Source material below:

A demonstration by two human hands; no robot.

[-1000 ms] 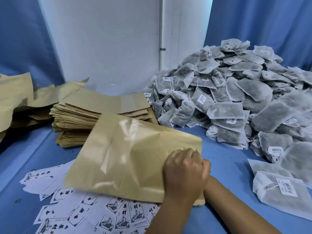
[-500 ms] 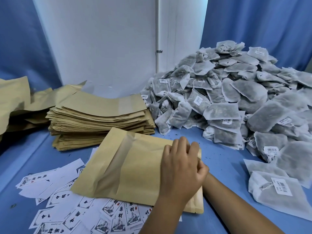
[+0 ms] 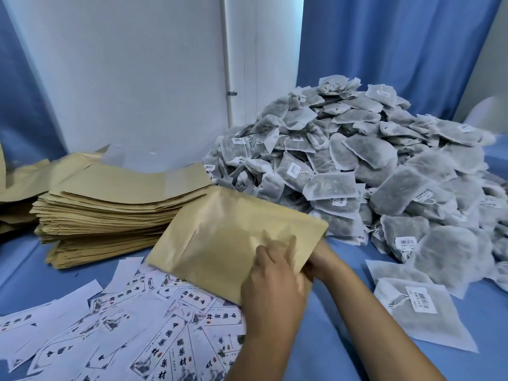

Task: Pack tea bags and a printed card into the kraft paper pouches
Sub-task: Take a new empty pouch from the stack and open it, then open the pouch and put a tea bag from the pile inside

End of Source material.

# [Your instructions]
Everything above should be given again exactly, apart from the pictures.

# [Answer to this task]
A demonstration by two human hands; no robot.

[-1000 ms] 
[-500 ms] 
[+0 ms] 

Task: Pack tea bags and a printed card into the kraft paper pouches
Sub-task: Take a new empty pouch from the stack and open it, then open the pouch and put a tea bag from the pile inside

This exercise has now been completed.